By Arne Kvitrud, Sondre Nordheimsgate 9, 4021 Stavanger.

Paper presented 23.4.1996, published on internet 25.9.2002.

The figures are not presented here.




The ISO/TC67/SC7/WG3 - draft have in chapter C.3.2.3 description about the wave kinematics factor : "Wave kinematics measurements support a factor in the range 0.85 to 0.95 for tropical storms and 0.95 to 1.0 for extratropical storms"

In the guidelines (1992) point it is said : "When using the design sea state method, energy distribution around the dominating wave direction may be taken into account. In the case of sea states with significant wave height less than 10 meters, the following distribution function may be used :

D (Qm - Q) = C * cos n (Qm - Q)

where Qm is the mean wave direction, and where n is selected in the area of 2-8 as the load is most unfavourable for each structure. With regard to sea states with significant wave heights exceeding 10 meters, the energy distribution should be disregarded if it gives a reduced load effect."

The values of 2-8 should be the same as kinematics reduction factors of 0.87-0.95 using the ISO reduction formula.

Noble Denton (1993) specifies a value of 0.95.


Bruce et al (1984) analysed the spreading of the sea at Ekofisk in Norway calculated the wave spreading based on the measured total platform overturning moment.

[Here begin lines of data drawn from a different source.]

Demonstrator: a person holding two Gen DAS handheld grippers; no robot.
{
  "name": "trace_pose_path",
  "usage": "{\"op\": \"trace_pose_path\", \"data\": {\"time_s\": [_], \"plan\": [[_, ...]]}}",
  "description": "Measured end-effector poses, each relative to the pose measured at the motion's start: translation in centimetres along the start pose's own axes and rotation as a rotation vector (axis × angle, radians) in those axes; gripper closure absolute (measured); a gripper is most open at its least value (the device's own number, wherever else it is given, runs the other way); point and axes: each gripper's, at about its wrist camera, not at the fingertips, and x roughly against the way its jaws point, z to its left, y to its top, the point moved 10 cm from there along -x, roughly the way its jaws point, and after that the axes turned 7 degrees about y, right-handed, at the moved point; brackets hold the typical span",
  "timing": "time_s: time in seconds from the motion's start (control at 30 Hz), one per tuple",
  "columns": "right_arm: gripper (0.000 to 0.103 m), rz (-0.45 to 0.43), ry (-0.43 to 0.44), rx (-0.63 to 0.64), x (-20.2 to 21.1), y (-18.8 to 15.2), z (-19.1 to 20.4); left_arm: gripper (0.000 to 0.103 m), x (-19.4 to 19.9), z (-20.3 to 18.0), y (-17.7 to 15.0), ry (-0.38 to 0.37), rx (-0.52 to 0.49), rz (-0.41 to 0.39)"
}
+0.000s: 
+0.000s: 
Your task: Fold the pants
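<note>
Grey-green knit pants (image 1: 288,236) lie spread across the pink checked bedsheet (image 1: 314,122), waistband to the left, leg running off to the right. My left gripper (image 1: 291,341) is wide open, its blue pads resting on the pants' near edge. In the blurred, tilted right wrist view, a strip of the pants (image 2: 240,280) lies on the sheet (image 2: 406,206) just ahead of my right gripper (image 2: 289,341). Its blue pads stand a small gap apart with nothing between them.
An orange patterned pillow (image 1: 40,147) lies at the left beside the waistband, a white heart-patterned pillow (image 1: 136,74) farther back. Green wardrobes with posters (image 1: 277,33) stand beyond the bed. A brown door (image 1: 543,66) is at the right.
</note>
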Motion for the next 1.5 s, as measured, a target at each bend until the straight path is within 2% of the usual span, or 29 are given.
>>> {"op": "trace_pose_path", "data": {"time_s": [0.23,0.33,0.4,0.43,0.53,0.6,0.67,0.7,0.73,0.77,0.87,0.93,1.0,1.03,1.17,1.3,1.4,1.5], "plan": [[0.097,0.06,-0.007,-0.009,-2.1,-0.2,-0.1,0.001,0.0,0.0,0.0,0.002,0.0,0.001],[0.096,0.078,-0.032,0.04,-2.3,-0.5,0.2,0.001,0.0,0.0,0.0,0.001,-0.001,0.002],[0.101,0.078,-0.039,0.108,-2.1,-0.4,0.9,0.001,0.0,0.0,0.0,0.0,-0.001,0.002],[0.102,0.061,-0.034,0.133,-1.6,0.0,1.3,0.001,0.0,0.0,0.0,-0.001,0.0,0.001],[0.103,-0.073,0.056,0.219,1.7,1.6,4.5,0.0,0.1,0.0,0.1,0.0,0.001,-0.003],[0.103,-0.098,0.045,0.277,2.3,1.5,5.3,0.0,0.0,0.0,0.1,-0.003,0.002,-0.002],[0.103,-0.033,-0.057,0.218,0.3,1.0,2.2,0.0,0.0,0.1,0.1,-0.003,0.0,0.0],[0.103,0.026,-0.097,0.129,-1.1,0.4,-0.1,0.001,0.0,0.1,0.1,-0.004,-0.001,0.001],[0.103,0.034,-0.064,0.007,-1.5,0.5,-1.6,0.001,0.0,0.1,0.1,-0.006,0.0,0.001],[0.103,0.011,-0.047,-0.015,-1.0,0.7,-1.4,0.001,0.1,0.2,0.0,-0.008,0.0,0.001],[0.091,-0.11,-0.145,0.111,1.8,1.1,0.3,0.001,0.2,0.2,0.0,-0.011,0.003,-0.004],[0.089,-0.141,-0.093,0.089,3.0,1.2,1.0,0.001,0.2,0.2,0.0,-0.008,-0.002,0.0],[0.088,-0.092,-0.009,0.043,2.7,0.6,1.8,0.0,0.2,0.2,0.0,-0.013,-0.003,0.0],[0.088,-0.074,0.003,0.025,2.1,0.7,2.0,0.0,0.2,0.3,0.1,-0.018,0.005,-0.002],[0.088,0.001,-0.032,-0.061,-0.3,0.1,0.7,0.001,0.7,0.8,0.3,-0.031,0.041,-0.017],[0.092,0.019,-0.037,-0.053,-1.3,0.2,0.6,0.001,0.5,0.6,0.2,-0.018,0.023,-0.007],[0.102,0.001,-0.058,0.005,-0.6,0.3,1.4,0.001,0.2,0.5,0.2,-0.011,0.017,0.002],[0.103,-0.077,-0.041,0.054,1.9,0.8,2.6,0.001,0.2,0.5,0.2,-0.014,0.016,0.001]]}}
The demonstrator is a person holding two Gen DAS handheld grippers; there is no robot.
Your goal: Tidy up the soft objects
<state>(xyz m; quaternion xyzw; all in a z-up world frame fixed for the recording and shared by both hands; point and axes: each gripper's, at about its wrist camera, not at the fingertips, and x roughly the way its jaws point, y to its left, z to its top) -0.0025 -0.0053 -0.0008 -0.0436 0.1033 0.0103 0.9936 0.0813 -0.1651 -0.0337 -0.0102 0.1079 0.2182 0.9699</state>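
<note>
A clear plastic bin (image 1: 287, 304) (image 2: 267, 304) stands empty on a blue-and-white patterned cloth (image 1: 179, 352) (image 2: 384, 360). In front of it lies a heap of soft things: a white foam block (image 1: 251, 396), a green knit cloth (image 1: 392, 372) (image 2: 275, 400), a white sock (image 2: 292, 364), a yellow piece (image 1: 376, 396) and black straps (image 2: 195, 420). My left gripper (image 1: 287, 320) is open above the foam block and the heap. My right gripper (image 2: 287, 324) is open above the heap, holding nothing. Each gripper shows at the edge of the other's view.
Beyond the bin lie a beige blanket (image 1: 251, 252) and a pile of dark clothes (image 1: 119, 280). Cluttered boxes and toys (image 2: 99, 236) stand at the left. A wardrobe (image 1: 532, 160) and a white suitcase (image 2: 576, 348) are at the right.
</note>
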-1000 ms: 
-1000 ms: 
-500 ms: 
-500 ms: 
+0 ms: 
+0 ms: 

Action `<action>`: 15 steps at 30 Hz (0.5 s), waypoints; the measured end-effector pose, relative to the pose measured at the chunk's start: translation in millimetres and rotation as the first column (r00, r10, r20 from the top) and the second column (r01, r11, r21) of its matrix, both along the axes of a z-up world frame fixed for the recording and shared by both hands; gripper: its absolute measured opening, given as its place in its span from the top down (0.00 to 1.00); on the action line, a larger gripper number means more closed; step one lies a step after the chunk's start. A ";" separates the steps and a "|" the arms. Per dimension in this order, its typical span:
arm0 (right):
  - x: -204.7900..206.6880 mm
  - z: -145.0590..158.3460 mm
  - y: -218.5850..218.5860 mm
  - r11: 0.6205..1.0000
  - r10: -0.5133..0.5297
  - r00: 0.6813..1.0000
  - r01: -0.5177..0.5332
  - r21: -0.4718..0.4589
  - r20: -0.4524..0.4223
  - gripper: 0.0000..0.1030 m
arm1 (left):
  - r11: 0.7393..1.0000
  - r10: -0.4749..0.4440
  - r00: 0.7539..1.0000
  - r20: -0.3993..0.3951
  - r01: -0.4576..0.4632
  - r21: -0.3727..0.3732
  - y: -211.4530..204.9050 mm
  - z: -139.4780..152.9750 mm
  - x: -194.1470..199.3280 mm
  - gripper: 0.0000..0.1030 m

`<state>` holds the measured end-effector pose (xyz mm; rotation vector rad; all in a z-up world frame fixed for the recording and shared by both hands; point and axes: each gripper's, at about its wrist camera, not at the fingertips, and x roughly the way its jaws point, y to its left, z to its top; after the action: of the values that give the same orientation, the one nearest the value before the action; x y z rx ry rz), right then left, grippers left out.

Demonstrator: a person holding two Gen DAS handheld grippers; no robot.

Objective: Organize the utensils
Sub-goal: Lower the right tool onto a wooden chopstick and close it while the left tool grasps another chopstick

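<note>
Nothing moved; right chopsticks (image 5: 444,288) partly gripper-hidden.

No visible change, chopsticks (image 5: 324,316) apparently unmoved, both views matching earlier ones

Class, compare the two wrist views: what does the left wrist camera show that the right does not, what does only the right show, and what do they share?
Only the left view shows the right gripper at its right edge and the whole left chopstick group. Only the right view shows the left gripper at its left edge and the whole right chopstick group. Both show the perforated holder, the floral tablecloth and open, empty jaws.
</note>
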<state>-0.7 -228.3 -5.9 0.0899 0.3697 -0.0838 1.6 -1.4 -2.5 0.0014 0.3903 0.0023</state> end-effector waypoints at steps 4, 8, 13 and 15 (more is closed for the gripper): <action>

The n-value is between 2 and 9 for 5 sea states having a significant wave height between 3-7m, and about 15 for a significant wave height at 11.5m. This was a jacket platform of about 70m water depth.

Heavner et al (1984) analysed the spreading of the sea at Valhall in Norway based on the wave elevation and the water particle velocity at -14m assuming linear wave theory. They calculated n-values for 4 sea states : Hs = 5.5m gave n=7, Hs = 5.7m gave n=7, Hs = 8.9m gave n=9 and Hs =10.8m gave n=19. The higher sea states indicate rather long crested waves. The spreading increases rapidly as the frequency deviates from the peak frequency. The calculations are based on measurements but it is not specified which is used, but must be a response characteristic of the platform.

Haver et al (1986) calculates the spreading based on a cos 2s (0.5*Q) basis. He describe the :

s = sp( hm0, tp, qp) * (f/fp) m where n = 0.46 * s

They refer to Mitsuyasu et al from 1975 and Hasselmann et al from 1980 who use m = 5. They recommend 5 for f > fp and -1 for f < fp.

For a dynamic deep water jacket Haver et al (1986) recommend the use of n =2.5-5.5 for ULS control and 2-7 for fatigue calculations. With 3.5 and 6 as average values. The current meter indicate a much more narrow sea than did the Miros radar and the Norwave buoy. The average value seams to be an average value of the different instruments. The values are maximum values and are not integrated over the wave spectrum.

The data analysed was according to Sverre Haver (22.3.1996) :

a) Norwave buoy data from Haltenbanken 112 cases with significant wave heights from 4 to 6m.

b) Miros radar data 18 cases significant wave height of 5.8.

c) Valhall current meter 9 cases with significant wave heights from 8 to 9.2m. Three storm periods are included (Haver, 1990).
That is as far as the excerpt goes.